## [TRY IT]
Reproduce every entry word for word.

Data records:
______________________________
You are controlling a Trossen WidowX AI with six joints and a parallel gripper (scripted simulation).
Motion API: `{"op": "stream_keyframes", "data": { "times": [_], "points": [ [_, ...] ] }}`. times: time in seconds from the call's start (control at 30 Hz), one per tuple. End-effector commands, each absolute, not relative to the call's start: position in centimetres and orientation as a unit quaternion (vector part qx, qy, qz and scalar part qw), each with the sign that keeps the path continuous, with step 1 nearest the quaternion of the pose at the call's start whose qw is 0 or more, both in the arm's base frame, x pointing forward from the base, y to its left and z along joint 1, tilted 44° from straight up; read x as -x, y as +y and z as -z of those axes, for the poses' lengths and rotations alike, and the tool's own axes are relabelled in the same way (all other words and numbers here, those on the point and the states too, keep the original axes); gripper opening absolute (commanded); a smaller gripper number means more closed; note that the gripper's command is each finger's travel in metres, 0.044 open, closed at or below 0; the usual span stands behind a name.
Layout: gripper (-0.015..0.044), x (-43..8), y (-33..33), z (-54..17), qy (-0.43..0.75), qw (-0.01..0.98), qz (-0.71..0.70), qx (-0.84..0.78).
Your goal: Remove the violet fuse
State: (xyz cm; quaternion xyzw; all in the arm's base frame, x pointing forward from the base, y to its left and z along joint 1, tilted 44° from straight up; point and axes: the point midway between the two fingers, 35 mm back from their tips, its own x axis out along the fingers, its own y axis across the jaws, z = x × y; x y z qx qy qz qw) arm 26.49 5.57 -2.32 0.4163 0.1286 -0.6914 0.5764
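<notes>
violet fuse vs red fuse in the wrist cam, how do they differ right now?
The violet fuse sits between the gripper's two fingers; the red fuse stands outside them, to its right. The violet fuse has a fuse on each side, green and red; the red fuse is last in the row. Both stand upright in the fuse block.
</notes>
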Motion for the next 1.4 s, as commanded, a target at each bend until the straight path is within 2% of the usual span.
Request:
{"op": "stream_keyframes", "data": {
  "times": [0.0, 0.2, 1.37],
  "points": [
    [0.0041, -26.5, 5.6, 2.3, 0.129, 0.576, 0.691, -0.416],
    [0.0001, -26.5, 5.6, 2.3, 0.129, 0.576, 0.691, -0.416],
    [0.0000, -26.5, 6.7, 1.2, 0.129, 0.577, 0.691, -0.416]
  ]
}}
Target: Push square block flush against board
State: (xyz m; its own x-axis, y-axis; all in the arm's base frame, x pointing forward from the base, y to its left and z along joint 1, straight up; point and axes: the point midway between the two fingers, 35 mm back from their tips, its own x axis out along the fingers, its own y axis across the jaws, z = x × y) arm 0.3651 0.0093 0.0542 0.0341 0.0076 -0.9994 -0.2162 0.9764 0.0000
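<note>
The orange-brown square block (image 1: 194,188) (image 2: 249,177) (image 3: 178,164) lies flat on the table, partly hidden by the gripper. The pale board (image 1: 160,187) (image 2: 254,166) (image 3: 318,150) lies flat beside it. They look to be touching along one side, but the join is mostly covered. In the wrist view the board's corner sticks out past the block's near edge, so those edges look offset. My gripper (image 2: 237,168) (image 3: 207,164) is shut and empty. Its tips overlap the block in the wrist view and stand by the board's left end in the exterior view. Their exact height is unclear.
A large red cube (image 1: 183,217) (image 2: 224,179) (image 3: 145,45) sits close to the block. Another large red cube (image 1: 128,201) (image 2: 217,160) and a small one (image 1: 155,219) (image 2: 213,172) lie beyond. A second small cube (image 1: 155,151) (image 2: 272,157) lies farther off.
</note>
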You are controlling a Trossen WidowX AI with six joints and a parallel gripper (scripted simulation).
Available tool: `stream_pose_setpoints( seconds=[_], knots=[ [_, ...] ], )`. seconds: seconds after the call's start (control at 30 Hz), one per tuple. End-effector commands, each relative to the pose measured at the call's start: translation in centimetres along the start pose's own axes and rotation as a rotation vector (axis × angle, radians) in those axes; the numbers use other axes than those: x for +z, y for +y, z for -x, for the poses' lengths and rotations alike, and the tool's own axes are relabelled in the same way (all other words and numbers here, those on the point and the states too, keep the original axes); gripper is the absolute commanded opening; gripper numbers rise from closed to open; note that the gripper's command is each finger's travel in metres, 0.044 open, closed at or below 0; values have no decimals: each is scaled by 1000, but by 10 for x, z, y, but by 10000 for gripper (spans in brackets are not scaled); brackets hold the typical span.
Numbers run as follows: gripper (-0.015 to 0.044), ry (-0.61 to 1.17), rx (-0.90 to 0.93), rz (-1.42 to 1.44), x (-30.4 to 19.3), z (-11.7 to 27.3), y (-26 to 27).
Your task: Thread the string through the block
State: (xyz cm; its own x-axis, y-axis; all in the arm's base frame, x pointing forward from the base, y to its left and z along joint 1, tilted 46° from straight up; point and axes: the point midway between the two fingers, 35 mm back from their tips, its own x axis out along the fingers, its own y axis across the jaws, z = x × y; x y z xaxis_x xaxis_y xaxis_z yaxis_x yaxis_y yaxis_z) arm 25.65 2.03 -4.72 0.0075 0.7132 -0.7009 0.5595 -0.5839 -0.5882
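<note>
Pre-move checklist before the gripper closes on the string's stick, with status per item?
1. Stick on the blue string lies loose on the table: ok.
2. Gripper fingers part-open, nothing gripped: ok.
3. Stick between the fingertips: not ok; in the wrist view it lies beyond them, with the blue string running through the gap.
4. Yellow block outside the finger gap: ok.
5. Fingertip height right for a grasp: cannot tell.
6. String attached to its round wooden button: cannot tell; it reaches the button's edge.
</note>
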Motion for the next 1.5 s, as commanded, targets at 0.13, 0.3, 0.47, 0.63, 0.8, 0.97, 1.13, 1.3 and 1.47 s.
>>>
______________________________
## [SOLVED EXERCISE]
You are controlling a Trossen WidowX AI with six joints and a parallel gripper (scripted simulation).
Motion API: `{"op": "stream_keyframes", "data": { "times": [_], "points": [ [_, ...] ] }}`. times: time in seconds from the call's start (control at 30 Hz), one per tuple. End-effector commands, each absolute, not relative to the call's start: position in centimetres and orientation as a unit quaternion (vector part qx, qy, qz and scalar part qw), each with the sign that keeps the path continuous, with step 1 nearest the quaternion of the pose at the call's start whose qw is 0 or more, both in the arm's base frame, x pointing forward from the base, y to its left and z along joint 1, tilted 44° from straight up; read x as -x, y as +y and z as -z of those axes, for the poses' lengths and rotations alike, and the tool's own axes are relabelled in the same way (all other words and numbers here, those on the point and the states too, keep the original axes); gripper opening absolute (commanded); a smaller gripper number means more closed; note that the gripper's command is each finger's travel in metres, 0.044 open, closed at or below 0; the usual span stands behind a name.
Layout: gripper (-0.015..0.044), x (-43..8), y (-33..33), z (-54..17), qy (-0.43..0.75), qw (-0.01..0.98), qz (-0.71..0.70), qx (-0.84..0.78).
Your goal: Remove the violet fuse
State: (xyz cm; quaternion xyzw; all in the arm's base frame, x pointing forward from the base, y to its left and z along joint 1, tilted 44° from straight up; point and axes: the point midway between the two fingers, 35 mm back from their tips, its own x axis out along the fingers, its own y axis across the jaws, z = x × y; x y z qx qy qz qw) arm 26.49 5.57 -2.32 0.4163 0.1286 -0.6914 0.5764
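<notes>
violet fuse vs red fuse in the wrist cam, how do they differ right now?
The violet fuse sits between the gripper's two fingers; the red fuse stands outside them, to its right. The violet fuse has a fuse on each side, green and red; the red fuse is last in the row. Both stand upright in the fuse block.
</notes>
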Motion for the next 1.4 s, as commanded, a target at each bend until the straight path is within 2% of the usual span.
Request:
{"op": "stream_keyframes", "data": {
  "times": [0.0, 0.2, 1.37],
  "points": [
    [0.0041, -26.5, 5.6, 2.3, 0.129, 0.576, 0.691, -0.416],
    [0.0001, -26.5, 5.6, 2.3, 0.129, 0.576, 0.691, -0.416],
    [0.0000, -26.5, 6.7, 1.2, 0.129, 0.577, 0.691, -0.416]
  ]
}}
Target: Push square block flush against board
State: (xyz m; its own x-axis, y-axis; all in the arm's base frame, x pointing forward from the base, y to its left and z along joint 1, straight up; point and axes: the point midway between the two fingers, 35 mm back from their tips, its own x axis out along the fingers, its own y axis across the jaws, z = x × y) arm 0.3651 0.0093 0.0542 0.0341 0.0076 -0.9994 -0.2162 0.9764 0.0000
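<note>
The orange-brown square block (image 1: 194,188) (image 2: 249,177) (image 3: 178,164) lies flat on the table, partly hidden by the gripper. The pale board (image 1: 160,187) (image 2: 254,166) (image 3: 318,150) lies flat beside it. They look to be touching along one side, but the join is mostly covered. In the wrist view the board's corner sticks out past the block's near edge, so those edges look offset. My gripper (image 2: 237,168) (image 3: 207,164) is shut and empty. Its tips overlap the block in the wrist view and stand by the board's left end in the exterior view. Their exact height is unclear.
A large red cube (image 1: 183,217) (image 2: 224,179) (image 3: 145,45) sits close to the block. Another large red cube (image 1: 128,201) (image 2: 217,160) and a small one (image 1: 155,219) (image 2: 213,172) lie beyond. A second small cube (image 1: 155,151) (image 2: 272,157) lies farther off.
</note>
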You are controlling a Trossen WidowX AI with six joints and a parallel gripper (scripted simulation).
Available tool: `stream_pose_setpoints( seconds=[_], knots=[ [_, ...] ], )`. seconds: seconds after the call's start (control at 30 Hz), one per tuple. End-effector commands, each relative to the pose measured at the call's start: translation in centimetres along the start pose's own axes and rotation as a rotation vector (axis × angle, radians) in those axes; the numbers use other axes than those: x for +z, y for +y, z for -x, for the poses' lengths and rotations alike, and the tool's own axes are relabelled in the same way (all other words and numbers here, those on the point and the states too, keep the original axes); gripper is the absolute commanded opening; gripper numbers rise from closed to open; note that the gripper's command is each finger's travel in metres, 0.044 open, closed at or below 0; values have no decimals: each is scaled by 1000, but by 10 for x, z, y, but by 10000 for gripper (spans in brackets are not scaled); brackets hold the typical span.
Numbers run as follows: gripper (-0.015 to 0.044), ry (-0.61 to 1.17), rx (-0.90 to 0.93), rz (-1.42 to 1.44), x (-30.4 to 19.3), z (-11.7 to 27.3), y (-26 to 27).
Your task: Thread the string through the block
State: (xyz cm; its own x-axis, y-axis; all in the arm's base frame, x pointing forward from the base, y to its left and z along joint 1, tilted 46° from straight up; point and axes: the point midway between the two fingers, 35 mm back from their tips, its own x axis out along the fingers, its own y axis across the jaws, z = x × y; x y z xaxis_x xaxis_y xaxis_z yaxis_x yaxis_y yaxis_z) arm 25.65 2.03 -4.72 0.0075 0.7132 -0.7009 0.5595 -0.5839 -0.5882
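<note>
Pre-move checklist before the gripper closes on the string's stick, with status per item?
1. Stick on the blue string lies loose on the table: ok.
2. Gripper fingers part-open, nothing gripped: ok.
3. Stick between the fingertips: not ok; in the wrist view it lies beyond them, with the blue string running through the gap.
4. Yellow block outside the finger gap: ok.
5. Fingertip height right for a grasp: cannot tell.
6. String attached to its round wooden button: cannot tell; it reaches the button's edge.
</note>
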Motion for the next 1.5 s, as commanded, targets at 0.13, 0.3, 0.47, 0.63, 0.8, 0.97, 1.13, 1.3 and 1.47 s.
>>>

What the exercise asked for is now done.